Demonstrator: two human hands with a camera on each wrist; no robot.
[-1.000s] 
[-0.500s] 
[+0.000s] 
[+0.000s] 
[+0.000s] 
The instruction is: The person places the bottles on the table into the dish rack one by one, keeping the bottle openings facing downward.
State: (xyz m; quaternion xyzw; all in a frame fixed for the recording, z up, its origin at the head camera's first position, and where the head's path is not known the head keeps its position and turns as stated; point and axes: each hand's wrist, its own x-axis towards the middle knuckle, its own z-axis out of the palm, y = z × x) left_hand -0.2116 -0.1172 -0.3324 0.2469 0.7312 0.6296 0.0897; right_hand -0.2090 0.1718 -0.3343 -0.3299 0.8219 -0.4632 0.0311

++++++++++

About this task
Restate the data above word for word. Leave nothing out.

Written response
Demonstrator: two human hands with a camera on each wrist; no robot.
[-1.000s] 
[-0.500s] 
[+0.000s] 
[+0.000s] 
[+0.000s] 
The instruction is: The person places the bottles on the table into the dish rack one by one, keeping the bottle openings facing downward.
State: (xyz m; quaternion xyzw; all in a frame fixed for the recording, z up, its origin at the head camera's first position, and where the head's path is not known the head keeps its position and turns as stated; point and axes: each hand's wrist, its own x-axis towards the middle knuckle, its own z-axis out of the palm, y = z × x) left_hand -0.2116 -0.1172 -0.3324 0.2469 0.7312 0.6296 0.0897; right_hand -0.2090 0.1718 -0.3343 -0.3299 0.8219 -0.4632 0.0311

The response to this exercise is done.